> _Work request_
If a line in the entries contains the word "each", list it.

(Data items)

::::::

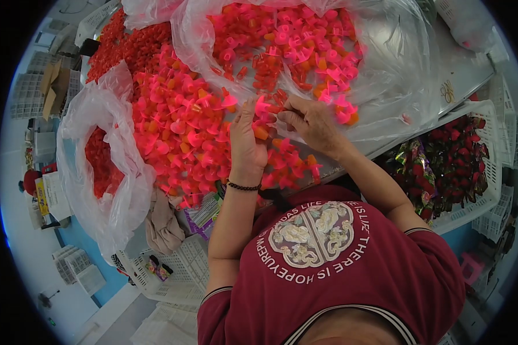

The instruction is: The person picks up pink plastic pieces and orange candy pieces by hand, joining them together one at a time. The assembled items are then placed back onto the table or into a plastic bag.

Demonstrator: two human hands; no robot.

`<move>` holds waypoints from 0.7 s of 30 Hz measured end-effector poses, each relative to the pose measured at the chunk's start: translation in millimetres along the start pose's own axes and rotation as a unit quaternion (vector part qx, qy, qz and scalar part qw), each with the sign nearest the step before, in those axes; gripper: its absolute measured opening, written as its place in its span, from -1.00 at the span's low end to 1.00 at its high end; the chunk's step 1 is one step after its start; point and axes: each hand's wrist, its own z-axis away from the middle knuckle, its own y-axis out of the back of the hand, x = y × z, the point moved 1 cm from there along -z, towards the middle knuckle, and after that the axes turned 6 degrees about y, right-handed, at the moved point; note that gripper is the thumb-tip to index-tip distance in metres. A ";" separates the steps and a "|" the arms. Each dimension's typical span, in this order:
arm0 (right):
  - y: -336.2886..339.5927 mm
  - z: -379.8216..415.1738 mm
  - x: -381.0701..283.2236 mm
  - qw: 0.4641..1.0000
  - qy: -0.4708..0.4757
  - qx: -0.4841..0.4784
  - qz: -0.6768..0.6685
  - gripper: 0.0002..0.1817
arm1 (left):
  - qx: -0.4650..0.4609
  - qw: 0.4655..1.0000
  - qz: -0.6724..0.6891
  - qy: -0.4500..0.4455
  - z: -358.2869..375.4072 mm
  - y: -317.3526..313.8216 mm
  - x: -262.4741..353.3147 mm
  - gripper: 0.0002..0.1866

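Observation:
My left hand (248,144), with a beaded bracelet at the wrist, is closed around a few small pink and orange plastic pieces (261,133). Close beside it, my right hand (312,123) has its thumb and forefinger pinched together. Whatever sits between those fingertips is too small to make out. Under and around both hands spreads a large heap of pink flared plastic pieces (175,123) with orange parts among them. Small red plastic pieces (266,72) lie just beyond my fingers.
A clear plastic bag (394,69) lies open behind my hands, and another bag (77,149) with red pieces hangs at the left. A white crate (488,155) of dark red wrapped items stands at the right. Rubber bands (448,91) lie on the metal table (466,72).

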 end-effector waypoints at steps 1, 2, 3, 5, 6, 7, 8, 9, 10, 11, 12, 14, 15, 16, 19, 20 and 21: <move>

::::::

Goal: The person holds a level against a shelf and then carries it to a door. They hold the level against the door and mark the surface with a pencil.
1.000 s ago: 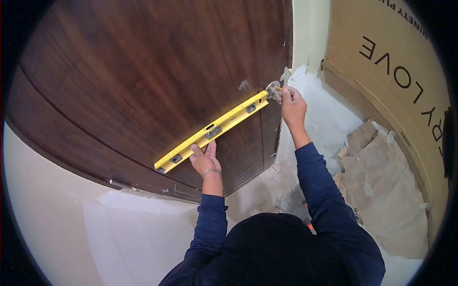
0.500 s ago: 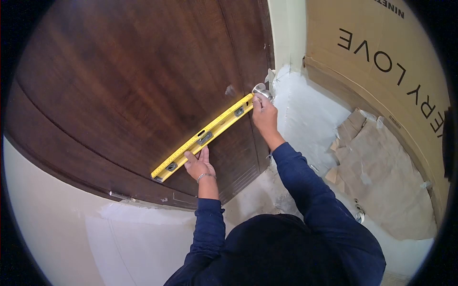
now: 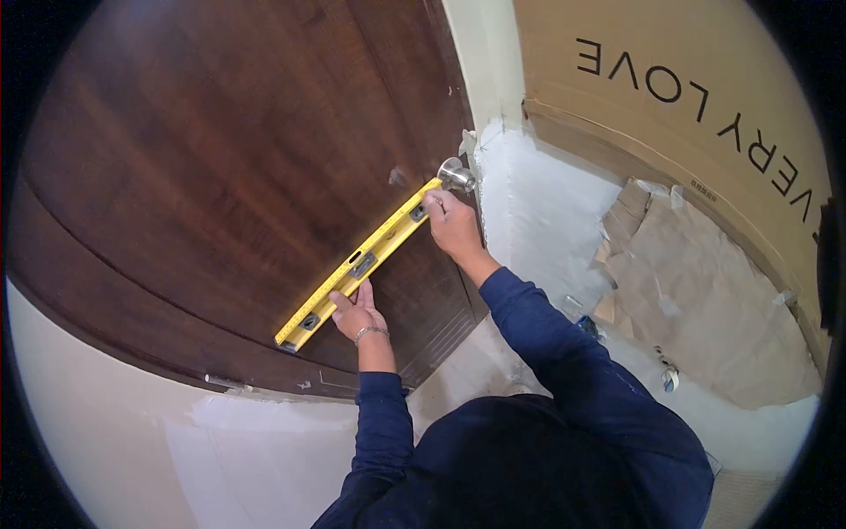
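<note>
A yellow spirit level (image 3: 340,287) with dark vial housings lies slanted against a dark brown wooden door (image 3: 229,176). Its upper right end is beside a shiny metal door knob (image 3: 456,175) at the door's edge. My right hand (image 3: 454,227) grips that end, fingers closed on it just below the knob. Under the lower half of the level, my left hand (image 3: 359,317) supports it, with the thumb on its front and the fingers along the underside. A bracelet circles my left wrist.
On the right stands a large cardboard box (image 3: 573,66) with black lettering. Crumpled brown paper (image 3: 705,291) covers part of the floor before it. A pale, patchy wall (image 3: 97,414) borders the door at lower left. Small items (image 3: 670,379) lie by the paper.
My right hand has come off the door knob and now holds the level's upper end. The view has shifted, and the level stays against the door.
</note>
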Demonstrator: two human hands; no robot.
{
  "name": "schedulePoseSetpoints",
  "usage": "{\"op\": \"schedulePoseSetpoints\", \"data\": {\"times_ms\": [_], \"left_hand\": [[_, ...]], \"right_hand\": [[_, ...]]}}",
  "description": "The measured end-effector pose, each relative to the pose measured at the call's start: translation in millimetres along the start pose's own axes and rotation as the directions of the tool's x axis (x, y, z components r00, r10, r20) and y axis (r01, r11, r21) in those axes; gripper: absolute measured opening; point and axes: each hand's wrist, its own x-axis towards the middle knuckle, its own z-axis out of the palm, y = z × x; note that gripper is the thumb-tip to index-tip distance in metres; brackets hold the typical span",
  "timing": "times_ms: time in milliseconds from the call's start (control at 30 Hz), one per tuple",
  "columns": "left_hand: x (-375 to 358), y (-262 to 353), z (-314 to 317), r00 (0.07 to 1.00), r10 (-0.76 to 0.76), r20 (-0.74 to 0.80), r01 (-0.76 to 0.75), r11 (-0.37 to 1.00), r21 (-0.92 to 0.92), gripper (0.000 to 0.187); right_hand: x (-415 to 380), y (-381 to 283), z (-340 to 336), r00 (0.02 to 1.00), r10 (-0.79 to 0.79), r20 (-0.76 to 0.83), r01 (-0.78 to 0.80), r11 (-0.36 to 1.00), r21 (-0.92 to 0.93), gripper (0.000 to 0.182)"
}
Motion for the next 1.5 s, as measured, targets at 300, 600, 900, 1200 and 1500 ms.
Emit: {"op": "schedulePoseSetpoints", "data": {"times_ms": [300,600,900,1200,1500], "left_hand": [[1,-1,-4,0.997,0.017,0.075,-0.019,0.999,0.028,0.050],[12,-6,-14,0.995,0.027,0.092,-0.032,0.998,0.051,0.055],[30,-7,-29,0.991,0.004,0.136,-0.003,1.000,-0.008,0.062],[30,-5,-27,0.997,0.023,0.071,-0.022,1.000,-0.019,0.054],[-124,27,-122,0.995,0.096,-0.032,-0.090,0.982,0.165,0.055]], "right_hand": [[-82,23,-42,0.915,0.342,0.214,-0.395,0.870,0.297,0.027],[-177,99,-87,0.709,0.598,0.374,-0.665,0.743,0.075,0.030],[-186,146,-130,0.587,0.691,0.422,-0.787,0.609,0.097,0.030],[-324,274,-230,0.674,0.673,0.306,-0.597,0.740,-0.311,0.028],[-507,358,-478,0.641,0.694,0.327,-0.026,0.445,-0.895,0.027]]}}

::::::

> _Result_
`<move>` holds waypoints from 0.7 s of 30 Hz measured end-effector poses, each relative to the pose measured at the chunk's start: translation in millimetres along the start pose's own axes and rotation as a unit quaternion (vector part qx, qy, qz and scalar part qw), each with the sign nearest the step before, in those axes; gripper: its absolute measured opening, written as its place in its span, from -1.00 at the span's low end to 1.00 at its high end; the chunk's step 1 is one step after its start; point and axes: each hand's wrist, its own z-axis away from the middle knuckle, its own y-axis out of the back of the hand, x = y × z, the point moved 1 cm from there along -z, towards the middle knuckle, and after that the axes turned 6 degrees about y, right-handed, at the moved point; note that gripper is the thumb-tip to index-tip distance in metres. A ";" separates the steps and a "|" the arms. Each dimension's typical span, in this order:
  "description": "The measured end-effector pose, each relative to the pose measured at the call's start: translation in millimetres along the start pose's own axes and rotation as the directions of the tool's x axis (x, y, z components r00, r10, r20) and y axis (r01, r11, r21) in those axes; gripper: absolute measured opening; point and axes: each hand's wrist, its own x-axis towards the middle knuckle, its own z-axis out of the palm, y = z × x; note that gripper is the thumb-tip to index-tip distance in metres; brackets hold the typical span",

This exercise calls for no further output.